I have been accepted to compete in a charity boxing event to raise money for Cancer. As soon as I found out I paused, wasn’t sure whether to announce it or go ahead with it for reasons.
Once that was behind me, my first thought was let’s train. I don’t have a start date, it looks like it’s going to be around May-June. They offer 8 weeks training. As far I’m concerned training starts now.
growing up in Portsmouth my dad made sure to get me in Karate and many other forms of combat sports. I learnt a lot but more than anything I learnt respect. As I got older I figured Karate, JKD and other rangy striking Martial Arts were not ideal for my body type being short; fairly upper body strong, shorter range. I found Wrestling, no not the WWE type wrestling where the Rock was doing the people’s elbow but the sport Wrestling. Wrestling was more suited to my style being fast, strong with good hips and Dexterity. Wrestling is rough, slamming or getting slammed by another person who weighs equal to you was a common thing and clashing of heads, getting elbowed, cut lips was common so it teaches you how to overcome adversity. The most important aspect of wrestling was the discipline, I became way more respectful, and wanted to study many forms of Martial Arts. A lot of people get into combat sports for the wrong reasons, because they want to hurt people, or because they think it’s cool. Those types of people either become dangerous, or they get a wake up call when they find out there’s nothing cool about getting a knee to the face or picked up and man handled on a wrestling mat. In my experience more people leave with more respect than when they came in. I’ve never boxed before, this is new to me. I don’t know how to translate my power into my punches when it comes to boxing. I can kick box, Thai box, but not boxed, the movement, efficiently, there’s a whole different aspect to boxing even though it’s limited to arms so for me I’m a beginner in this and I like that
My mentality going into this
Because the contest is so far away, it’s hard to say how I feel. I’m in the process of bettering myself and to get myself in shape to the point the contest will be a breeze. I will say I’m going to be nervous. I mean I’m going to walk into a ring half-naked with a guy the same weight as me who is trying to punch me in the face and get me out of there so yeah there will be a lot of emotions on the day of the contest. I just want one person by my side through this and seeing her there supporting me would mean everything to me, just like she means everything to me. Just hearing her say she will support me in this, it feels, I don’t know it’s hard to explain but I can say I care so much for her, that her opinion on this mattered to me. A big worry of mine was how she would take this? Because there’s a lot of people out there that would get the wrong idea. There’s no macho nonsense in this for me. This is about competing for charity, and challenging myself and doing something new. I’m coming into this as someone who has loved martial arts from a young age. I’m happy that she didn’t think that of me, and this just shows the kind of person she is and I’m grateful, I don’t know what I’m trying to say here, or I do and I just haven’t got the guts.

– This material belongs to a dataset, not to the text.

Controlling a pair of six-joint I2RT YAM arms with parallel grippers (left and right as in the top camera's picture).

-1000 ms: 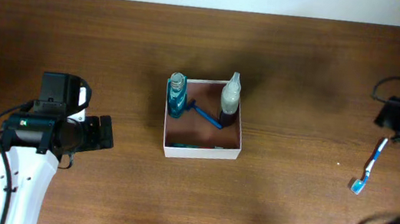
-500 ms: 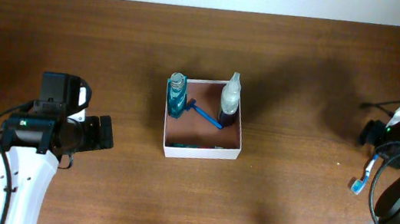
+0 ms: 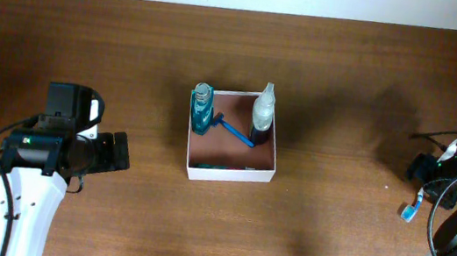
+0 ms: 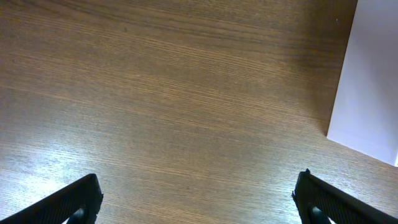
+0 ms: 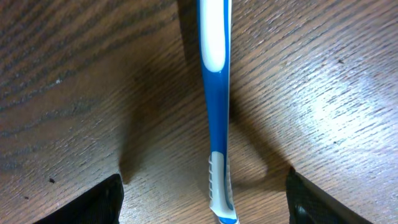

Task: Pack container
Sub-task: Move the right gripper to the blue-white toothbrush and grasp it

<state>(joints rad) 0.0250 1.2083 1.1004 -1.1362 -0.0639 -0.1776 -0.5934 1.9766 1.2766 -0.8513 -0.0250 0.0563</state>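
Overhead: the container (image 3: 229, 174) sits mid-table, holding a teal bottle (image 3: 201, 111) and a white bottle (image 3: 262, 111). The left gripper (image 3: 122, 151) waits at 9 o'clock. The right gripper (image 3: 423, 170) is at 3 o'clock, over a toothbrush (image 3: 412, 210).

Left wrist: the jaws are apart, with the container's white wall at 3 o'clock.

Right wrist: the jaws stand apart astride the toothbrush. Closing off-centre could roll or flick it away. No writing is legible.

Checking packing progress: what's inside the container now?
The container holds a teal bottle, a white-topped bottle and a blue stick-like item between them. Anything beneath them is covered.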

How will adapt to boxing coming from different forms of Martial Arts
When the referee says go, I will work for the entire contest, I won’t let him catch his breath just constant pressure from the bell and that’s how I have competed since day one no matter the sport. I know that my pace will be hard to deal with but what I don’t know is what he’ll be doing to deal with those attributes. Obviously I don’t know my opponent but I assume he will be taller, longer reach than me. If that is the case I will close distance, work body, force him into a corner and look to end the contest no matter what because he will be looking to do the same. When I know my opponent and get a chance to study his movement, body type I’ll have a better idea. I do want to be put in all positions in the contest to see how I adapt. Win or lose I’ll respect everyone who competes and we will shake hands at the end. The most important thing is to try get closer to finding a cure!
I hate that word, hate reading it, I got health anxiety because of Cancer scares in the past, it left me fearful of doctors appointments. What it mostly does is destroy people’s lives. I have heard so many heart breaking stories of this disease that I won’t go into detail about. For years the only treatments are chemotherapy and the various forms of immunotherapy. Chemo for advanced cancer depending on which type can have as low as less than 5% chance of working, that isn’t for a cure but to keep cancer at bay with hope for a miracle. Many skin cancers such as Melanoma respond to immunotherapy which helps to boost your immune system to tackle the cancer. Melanoma has a 98% survival rate if caught with the earliest stage but less than 20% when it spreads to organs such as the brain or liver. While the odds are better than some others, it’s still not a cure once it hits those stages. There are cancers that have a high cure rate such as some cancers found in the thyroid gland but like other cancers, once it hits late stages, rates will drop. Why am I telling you this? because I feel we should all do something to help support and raise money to try combat this disease. Whether it’s getting punched in the face like myself or running a marathon if we’re able, why shouldn’t we? We’re all human beings, let’s look out for each other and do our best to help.
Every week I will be posting updates on training, my mind-set going into this up until I compete. Who knows, maybe from seeing me tackle something new will help others to try something new; , to see the happy, sad and different emotions that goes into something like this. I won’t filter anything, how I feel will be how I feel at that moment. Most-of-all I hope that others can help raise money for such a cause.